LAV-BPIFB4 is believed to be cardioprotective due to overall improved endothelial cell function, lowering blood pressure and improving revascularization when cardiac tissue may be compromised. This effect arises from a cascade of biochemical events. WT-BPIFB4 and LAV-BPIFB4 have different subcellular localization; WT-BPIFB4 localizes to the cell nucleus while LAV-BPIFB4 is cytoplasmic. LAV-BPIFB4 in the endoplasmic reticulum (ER) is phosphorylated by Protein Kinase R (PKR) which results in enhanced protein unfolding, reduced ER stress, and overall improved cellular homeostasis. In addition to phosphorylation by PKR, LAV-BPIFB4 can be phosphorylated by Protein Kinase C alpha. In either case, when LAV-BPIFB4 becomes phosphorylated in the cytosol, it can then interact with 14-3-3 protein and Heat Shock Protein 90, forming a complex. This complex, in turn, activates eNOS. Activated eNOS produces nitric oxide which causes vasorelaxation of smooth muscle cells in blood vessels throughout the circulatory system, lowering blood pressure. Furthermore, increased nitric oxide from activated eNOS promotes the sprouting of new capillaries (angiogenesis) in conditions when ischemia occurs caused by the blockage of arteries by atherosclerosis, for example.

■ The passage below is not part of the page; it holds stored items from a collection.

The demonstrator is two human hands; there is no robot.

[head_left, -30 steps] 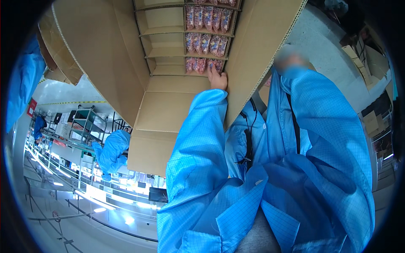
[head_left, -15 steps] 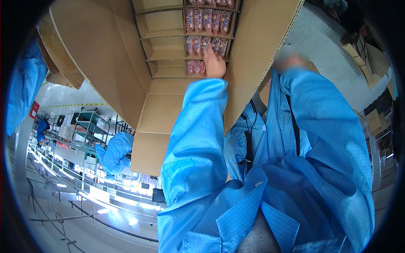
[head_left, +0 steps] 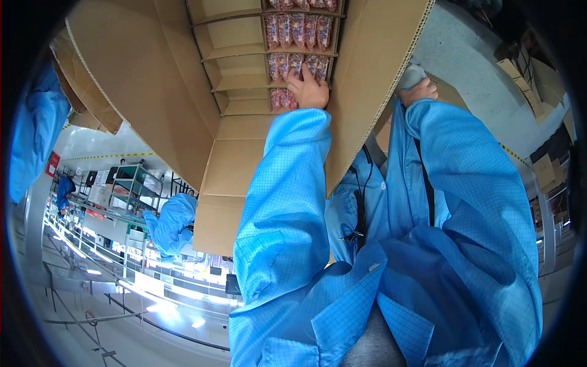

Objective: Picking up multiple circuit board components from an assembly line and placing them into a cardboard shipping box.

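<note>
Inside a tall open cardboard box (head_left: 379, 67), my left hand (head_left: 310, 93) reaches down to the rows of packets. Its fingers are apart and rest on the clear plastic packets (head_left: 298, 61) with reddish contents, near the lower rows. Several such packets stand side by side in the right-hand cells of a cardboard divider (head_left: 239, 63). My right hand (head_left: 420, 92) is outside the box, beyond its right wall. Its fingers are curled against a smooth grey rounded object (head_left: 412, 76), whose kind I cannot make out.
The divider's left-hand cells show bare cardboard. Box flaps (head_left: 131, 79) rise on the left. People in blue coats (head_left: 170, 225) are farther off at the left, by shelving (head_left: 129, 183). More cartons (head_left: 520, 82) lie on the grey floor at the right.
My left hand has shifted slightly, and its fingers spread wider over the packets. My right hand stays in about the same place beside the box. The view has moved a little.
</note>
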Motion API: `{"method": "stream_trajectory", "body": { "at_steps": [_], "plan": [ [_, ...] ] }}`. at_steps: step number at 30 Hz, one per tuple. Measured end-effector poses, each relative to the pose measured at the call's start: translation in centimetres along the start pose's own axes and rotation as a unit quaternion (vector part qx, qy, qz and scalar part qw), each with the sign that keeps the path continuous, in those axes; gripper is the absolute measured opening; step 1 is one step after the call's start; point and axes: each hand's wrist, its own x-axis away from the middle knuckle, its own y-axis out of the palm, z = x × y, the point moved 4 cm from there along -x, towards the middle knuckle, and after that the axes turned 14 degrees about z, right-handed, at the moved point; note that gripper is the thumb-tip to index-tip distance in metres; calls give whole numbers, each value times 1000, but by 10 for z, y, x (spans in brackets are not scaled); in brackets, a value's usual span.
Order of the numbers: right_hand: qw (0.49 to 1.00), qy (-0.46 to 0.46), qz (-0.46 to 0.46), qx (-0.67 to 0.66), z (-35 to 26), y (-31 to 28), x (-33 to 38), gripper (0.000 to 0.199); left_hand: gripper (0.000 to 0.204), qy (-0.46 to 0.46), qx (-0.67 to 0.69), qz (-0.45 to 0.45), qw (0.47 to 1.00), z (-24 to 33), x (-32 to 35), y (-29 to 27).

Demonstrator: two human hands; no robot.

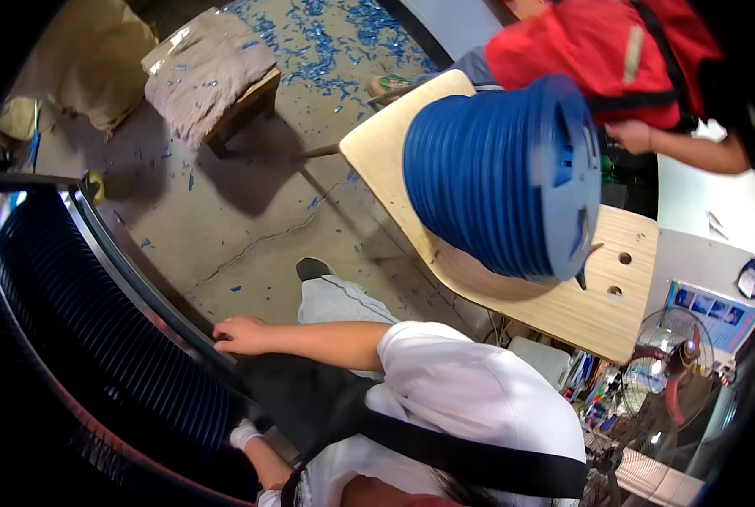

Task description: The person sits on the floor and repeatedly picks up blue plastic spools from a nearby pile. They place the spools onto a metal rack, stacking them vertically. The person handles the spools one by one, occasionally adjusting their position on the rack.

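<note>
At the left looms a large dark thing with ribbed blue sides (115, 313) and a thick, curved, shiny dark rim. My right hand (242, 335) rests at the edge of this rim, its fingers bent over it. Below it, my left hand (246, 434) reaches the same thing's lower side; whitish material shows at the hand, and its fingers are hidden. A black apron (301, 393) hangs between my arms, over my white shirt. Right of centre, a ribbed blue cylinder (479, 177) with a slotted, flat round end lies on its side on a light wooden chair (369, 135).
A low wooden stool (242, 106) with a cloth cover stands at the upper left. Blue scraps (335, 34) litter the floor. A person in red (589, 59) is close behind the blue cylinder. A fan (665, 363) and cluttered shelves are at the lower right.
</note>
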Motion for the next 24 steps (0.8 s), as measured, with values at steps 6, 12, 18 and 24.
{"method": "stream_trajectory", "body": {
  "at_steps": [6,12,18,24],
  "plan": [
    [994,21,104,-6,-8,-36,139,46,50,-207,482,-217,823,12,66,-4],
    [877,10,450,166,-149,-264,281,58,75,-107,665,-320,666,34,109,-40],
    [697,263,469,475,-137,-382,361,74,55,-146,648,-306,682,35,142,-48],
    [736,202,360,537,-131,-388,353,41,53,-193,593,-336,706,20,230,-156]
  ]
}}
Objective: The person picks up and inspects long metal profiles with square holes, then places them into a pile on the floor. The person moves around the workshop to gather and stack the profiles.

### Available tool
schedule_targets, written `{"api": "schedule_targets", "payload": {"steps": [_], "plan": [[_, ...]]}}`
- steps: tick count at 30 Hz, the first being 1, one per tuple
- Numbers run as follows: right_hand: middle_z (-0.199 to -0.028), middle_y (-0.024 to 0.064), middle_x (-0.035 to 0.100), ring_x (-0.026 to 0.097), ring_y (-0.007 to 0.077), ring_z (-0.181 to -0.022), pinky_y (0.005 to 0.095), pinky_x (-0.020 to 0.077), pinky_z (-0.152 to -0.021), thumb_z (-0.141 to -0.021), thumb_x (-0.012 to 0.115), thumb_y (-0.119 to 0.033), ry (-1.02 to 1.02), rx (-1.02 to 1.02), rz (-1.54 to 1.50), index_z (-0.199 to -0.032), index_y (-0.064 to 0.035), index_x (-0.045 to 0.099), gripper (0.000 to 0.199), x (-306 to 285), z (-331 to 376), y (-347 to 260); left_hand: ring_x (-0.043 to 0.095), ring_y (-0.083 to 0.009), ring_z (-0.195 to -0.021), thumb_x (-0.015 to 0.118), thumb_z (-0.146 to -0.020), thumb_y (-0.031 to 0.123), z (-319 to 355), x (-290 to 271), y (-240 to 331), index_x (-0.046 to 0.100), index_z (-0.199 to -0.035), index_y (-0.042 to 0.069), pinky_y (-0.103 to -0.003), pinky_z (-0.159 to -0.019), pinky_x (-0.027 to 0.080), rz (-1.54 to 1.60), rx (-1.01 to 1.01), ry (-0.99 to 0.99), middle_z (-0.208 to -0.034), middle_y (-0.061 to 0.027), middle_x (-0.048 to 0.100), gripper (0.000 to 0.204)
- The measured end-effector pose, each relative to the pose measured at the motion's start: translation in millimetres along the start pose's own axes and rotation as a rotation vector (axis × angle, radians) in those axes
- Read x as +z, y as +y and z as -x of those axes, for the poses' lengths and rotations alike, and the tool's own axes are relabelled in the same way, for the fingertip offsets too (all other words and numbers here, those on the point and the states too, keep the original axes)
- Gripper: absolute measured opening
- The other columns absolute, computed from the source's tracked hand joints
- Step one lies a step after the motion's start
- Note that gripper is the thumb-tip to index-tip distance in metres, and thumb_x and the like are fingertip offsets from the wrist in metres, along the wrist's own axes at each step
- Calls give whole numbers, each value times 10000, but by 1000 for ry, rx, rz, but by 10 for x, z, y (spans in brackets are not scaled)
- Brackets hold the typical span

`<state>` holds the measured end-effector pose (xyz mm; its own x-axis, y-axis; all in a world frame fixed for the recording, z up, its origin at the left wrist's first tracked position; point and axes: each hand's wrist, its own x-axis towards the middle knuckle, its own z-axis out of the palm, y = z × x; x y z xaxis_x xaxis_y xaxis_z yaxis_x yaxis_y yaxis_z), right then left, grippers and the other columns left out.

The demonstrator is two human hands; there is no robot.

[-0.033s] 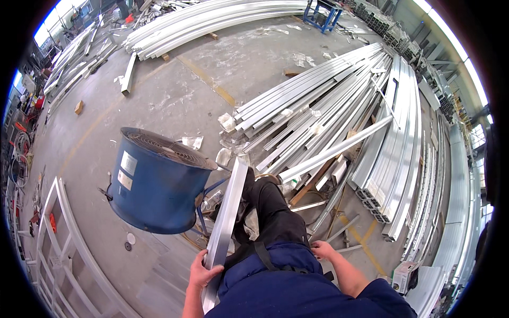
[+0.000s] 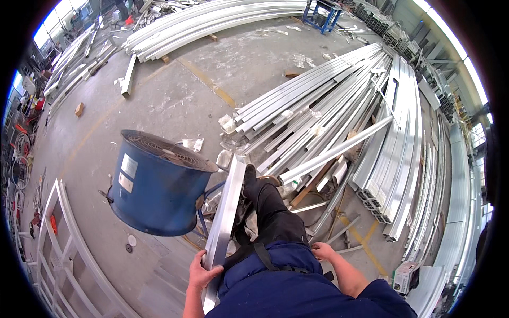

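My left hand (image 2: 203, 271) is wrapped round the near part of a long silver aluminium profile (image 2: 225, 206). The profile slants up along my left leg, its far end close to my foot. At my right hip, my right hand (image 2: 323, 250) has its fingers curled in. My body hides part of it, and what it holds, if anything, does not show. A big blue drum-shaped fan (image 2: 159, 188) with a round grille stands just left of the profile.
Ahead on the right lies a fanned pile of aluminium profiles (image 2: 313, 114), with stacked square tubes (image 2: 392, 180) beside it. A white welded frame (image 2: 79, 244) is at the lower left. Long profiles (image 2: 212, 24) and a blue stand (image 2: 323, 16) are farther off. Plastic scraps (image 2: 227, 124) litter the floor.
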<state>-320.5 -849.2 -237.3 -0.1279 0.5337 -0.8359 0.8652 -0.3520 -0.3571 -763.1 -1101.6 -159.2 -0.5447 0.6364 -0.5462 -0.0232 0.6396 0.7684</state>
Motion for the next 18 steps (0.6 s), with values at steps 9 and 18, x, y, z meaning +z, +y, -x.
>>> {"api": "schedule_targets", "payload": {"steps": [9, 18], "plan": [[-887, 77, 666, 636, 168, -734, 325, 546, -626, -812, 699, -217, -55, -5, -51, -1131, -14, 627, 384, -198, -585, -951, 547, -253, -886, 896, -535, 270, -959, -864, 1045, 478, -1318, -16, -366, -790, 482, -156, 365, 697, -1038, -115, 545, 933], [-870, 93, 667, 646, 193, -752, 334, 545, -625, -814, 691, -259, -143, -8, -43, -1087, -36, 659, 354, -822, -2047, -1852, 551, -363, -1105, 793, -741, 300, -2862, -2146, 1334, 492, -1333, -10, -411, -973, 440, -286, 178, 1228, -1208, -229, 574, 733]]}}
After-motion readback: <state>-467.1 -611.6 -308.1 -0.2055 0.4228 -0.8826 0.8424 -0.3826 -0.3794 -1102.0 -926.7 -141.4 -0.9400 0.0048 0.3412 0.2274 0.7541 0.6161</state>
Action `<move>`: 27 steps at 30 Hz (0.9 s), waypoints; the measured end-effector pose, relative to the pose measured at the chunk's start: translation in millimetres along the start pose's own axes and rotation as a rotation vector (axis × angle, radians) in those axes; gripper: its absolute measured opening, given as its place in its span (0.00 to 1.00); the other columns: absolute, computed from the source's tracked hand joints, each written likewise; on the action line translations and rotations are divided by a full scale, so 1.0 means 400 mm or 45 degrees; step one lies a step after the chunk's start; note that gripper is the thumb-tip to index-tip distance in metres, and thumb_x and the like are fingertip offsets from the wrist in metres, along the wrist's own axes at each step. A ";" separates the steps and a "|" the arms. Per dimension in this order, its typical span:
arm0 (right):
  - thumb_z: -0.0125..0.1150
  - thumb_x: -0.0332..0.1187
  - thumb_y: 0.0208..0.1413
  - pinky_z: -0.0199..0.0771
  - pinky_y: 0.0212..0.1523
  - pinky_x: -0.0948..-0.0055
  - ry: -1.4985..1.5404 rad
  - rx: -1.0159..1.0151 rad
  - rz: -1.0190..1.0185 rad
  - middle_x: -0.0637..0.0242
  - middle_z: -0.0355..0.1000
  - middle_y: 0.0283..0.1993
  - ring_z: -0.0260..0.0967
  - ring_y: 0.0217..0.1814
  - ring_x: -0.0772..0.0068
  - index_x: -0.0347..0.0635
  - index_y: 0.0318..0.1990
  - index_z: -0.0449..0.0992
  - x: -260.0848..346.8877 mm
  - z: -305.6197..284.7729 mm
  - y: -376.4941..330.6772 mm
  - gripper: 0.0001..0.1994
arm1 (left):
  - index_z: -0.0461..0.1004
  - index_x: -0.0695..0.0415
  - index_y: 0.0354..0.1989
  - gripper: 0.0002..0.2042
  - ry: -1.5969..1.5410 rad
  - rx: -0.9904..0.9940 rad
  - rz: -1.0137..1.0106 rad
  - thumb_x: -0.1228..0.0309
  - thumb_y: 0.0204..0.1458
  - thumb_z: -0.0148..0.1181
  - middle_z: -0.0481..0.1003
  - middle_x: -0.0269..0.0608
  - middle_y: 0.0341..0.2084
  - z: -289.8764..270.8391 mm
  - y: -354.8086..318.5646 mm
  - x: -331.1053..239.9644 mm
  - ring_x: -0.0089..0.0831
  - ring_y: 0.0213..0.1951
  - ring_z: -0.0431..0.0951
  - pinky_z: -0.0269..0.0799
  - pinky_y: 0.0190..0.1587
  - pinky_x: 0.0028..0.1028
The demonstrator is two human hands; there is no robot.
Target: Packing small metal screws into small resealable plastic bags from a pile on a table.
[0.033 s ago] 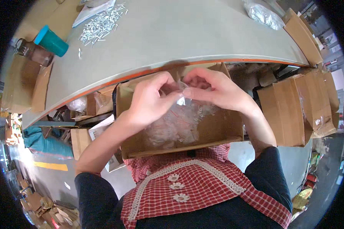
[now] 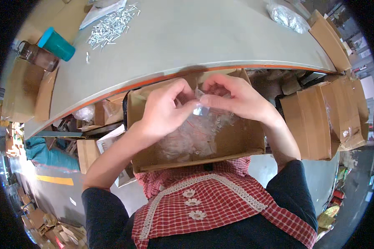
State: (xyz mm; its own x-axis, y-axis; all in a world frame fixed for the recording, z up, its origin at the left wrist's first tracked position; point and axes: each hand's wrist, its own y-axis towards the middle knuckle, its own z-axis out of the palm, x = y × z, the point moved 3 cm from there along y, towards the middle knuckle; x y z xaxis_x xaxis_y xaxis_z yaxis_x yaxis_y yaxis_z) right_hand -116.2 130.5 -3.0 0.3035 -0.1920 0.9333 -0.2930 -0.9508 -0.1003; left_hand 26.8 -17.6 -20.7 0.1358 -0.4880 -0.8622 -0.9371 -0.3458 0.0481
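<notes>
Over an open cardboard box (image 2: 237,147), both hands meet at a small clear plastic bag (image 2: 201,109). My left hand (image 2: 167,106) pinches one side of it between thumb and fingers. From the other side my right hand (image 2: 237,98) grips it the same way, fingers curled. The bag's lower part hangs between the thumbs and catches the light; its contents are too small to tell. Under the hands, the box holds a heap of similar clear bags (image 2: 183,143), some with a red line across them.
A grey worktop (image 2: 203,37) with an orange edge curves beyond the box. On it lie a pile of silvery screws or rivets (image 2: 112,28), a teal cup (image 2: 57,44), a brown bottle (image 2: 39,57) and a clear bag of metal parts (image 2: 289,17). Cardboard boxes (image 2: 307,118) stand at right.
</notes>
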 end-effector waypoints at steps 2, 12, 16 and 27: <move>0.66 0.29 0.60 0.73 0.41 0.78 -0.091 -0.020 -0.070 0.73 0.74 0.37 0.71 0.39 0.83 0.36 0.46 0.75 -0.005 -0.005 0.004 0.10 | 0.72 0.60 0.33 0.09 -0.026 -0.015 0.115 0.73 0.54 0.70 0.76 0.32 0.27 0.003 -0.006 0.000 0.18 0.30 0.74 0.71 0.34 0.23; 0.68 0.24 0.53 0.74 0.44 0.77 0.168 -0.164 -0.142 0.70 0.75 0.37 0.72 0.41 0.81 0.35 0.47 0.75 -0.005 0.006 0.027 0.14 | 0.75 0.62 0.51 0.22 0.045 0.065 0.237 0.59 0.55 0.71 0.80 0.39 0.41 -0.030 0.023 0.027 0.28 0.43 0.78 0.74 0.45 0.28; 0.66 0.26 0.56 0.73 0.44 0.79 0.072 -0.023 -0.198 0.69 0.76 0.37 0.72 0.40 0.82 0.34 0.48 0.77 0.013 0.016 0.051 0.13 | 0.78 0.63 0.34 0.11 -0.091 0.131 0.103 0.66 0.60 0.65 0.80 0.32 0.28 -0.042 0.025 -0.004 0.18 0.34 0.75 0.73 0.40 0.24; 0.64 0.25 0.56 0.74 0.36 0.78 -0.190 0.194 -0.210 0.69 0.77 0.27 0.73 0.32 0.82 0.33 0.36 0.82 0.057 -0.002 0.061 0.04 | 0.83 0.61 0.37 0.07 0.267 0.131 0.224 0.70 0.56 0.67 0.83 0.43 0.28 -0.071 0.010 -0.030 0.27 0.31 0.80 0.76 0.39 0.28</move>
State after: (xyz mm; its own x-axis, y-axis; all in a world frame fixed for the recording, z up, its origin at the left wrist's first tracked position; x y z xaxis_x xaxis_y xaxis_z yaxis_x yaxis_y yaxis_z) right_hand -117.1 103.2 16.3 0.4697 -0.0541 0.8812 -0.0920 -0.9957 -0.0121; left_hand 30.6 -36.0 4.1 0.0219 -0.6922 -0.7214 -0.9784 -0.1633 0.1270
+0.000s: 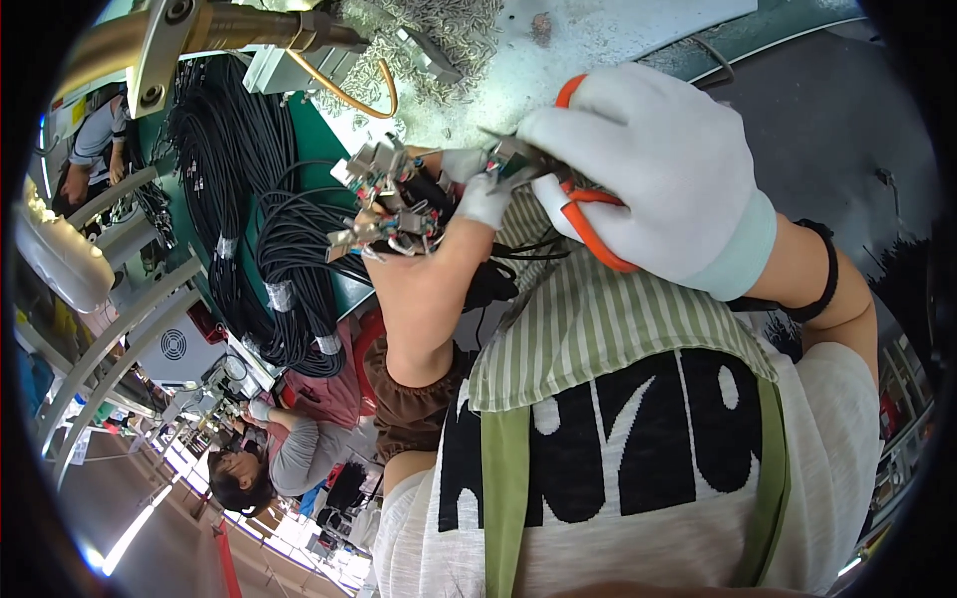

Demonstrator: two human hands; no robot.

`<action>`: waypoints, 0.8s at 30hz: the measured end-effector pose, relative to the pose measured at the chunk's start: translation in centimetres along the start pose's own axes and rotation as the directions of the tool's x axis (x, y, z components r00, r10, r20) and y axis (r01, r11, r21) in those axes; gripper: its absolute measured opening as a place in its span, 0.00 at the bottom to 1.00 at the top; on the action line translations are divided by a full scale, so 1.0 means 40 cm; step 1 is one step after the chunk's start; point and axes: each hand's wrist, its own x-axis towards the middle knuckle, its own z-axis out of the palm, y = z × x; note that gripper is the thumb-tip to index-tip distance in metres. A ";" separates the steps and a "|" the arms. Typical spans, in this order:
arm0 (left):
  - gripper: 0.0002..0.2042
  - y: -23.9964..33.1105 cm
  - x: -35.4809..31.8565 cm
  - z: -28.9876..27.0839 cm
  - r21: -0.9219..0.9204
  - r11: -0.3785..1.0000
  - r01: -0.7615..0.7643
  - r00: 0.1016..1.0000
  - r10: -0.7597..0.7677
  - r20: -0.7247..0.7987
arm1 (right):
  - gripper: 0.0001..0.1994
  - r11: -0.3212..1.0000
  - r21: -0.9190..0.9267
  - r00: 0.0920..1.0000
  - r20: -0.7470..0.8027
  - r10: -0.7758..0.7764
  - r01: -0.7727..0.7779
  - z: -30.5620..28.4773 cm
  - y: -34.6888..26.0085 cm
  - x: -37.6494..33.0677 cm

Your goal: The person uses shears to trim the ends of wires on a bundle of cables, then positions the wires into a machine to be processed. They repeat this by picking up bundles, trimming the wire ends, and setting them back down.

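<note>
My left hand (424,284) is bare, with white covers on the fingertips, and grips a bundle of black cable ends with small metal connectors (384,199) showing coloured wires. My right hand (648,169) wears a white glove and is closed on orange-handled cutters (590,227). The cutter tip (508,151) meets the connectors right at my left fingertips. Both hands are held close in front of my green striped apron (598,319).
Coiled black cables (249,219) banded with silver tape lie on the green bench to the left. A heap of small metal pieces (449,30) sits on the white surface above, beside a machine arm (199,30). Another person (269,458) works at lower left.
</note>
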 end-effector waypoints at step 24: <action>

LAV-BPIFB4 is believed to be immunomodulatory due to a variety of mechanisms involving macrophages and monocytes that can counteract low-grade chronic inflammatory conditions. BPIFB4 induces a M2 macrophage polarizing effect which helps resolve inflammation, help tissue healing, and tolerate self-antigens. BPIFB4 induces a redistribution of circulating monocytes from classical monocytes (CD14++CD16-) to non-classical monocytes (CD14++CD16++), normally elevated in patients with coronary artery disease but in this case thought to patrol the vasculature and remove damaged cells in several disease conditions, thereby aiding tissue healing. BPIFB4 also reduces T-cell activation demonstrated by suppression of T cell proliferation and elevation of circulating levels of interleukins IL-23, IL-27 and atheroprotective IL-33.